**YOUR ASSIGNMENT:** Should a line below contain the word "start", report it.

======== DATASET SECTION ========

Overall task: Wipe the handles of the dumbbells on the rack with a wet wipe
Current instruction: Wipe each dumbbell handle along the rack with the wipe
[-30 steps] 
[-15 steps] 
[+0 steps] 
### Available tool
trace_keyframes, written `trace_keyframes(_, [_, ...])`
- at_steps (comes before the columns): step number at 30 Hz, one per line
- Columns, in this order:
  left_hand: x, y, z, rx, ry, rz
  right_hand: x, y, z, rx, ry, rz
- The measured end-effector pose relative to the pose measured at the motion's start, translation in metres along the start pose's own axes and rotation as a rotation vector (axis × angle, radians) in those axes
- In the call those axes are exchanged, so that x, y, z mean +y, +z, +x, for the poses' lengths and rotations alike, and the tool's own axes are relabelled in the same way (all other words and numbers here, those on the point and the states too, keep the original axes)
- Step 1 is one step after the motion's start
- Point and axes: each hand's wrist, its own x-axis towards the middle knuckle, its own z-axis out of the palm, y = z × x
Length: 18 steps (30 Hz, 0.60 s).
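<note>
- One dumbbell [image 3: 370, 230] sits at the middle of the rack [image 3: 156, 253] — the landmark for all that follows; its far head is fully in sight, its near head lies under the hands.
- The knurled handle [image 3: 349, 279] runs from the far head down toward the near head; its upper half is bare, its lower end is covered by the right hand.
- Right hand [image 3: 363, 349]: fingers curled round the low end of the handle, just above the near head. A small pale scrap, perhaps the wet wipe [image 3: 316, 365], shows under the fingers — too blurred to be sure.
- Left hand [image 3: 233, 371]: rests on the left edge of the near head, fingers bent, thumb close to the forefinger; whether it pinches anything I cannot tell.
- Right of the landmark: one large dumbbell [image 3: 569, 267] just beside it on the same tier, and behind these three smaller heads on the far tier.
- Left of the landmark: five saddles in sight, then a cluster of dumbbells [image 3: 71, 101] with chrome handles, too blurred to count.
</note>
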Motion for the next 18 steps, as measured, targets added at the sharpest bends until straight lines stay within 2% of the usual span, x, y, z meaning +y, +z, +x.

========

**YOUR RESPONSE:**
- The measured end-effector pose relative to the pose measured at the motion's start, translation in metres along the start pose's own axes and rotation as a rotation vector (axis × angle, radians) in those axes
- Step 1 is one step after the motion's start

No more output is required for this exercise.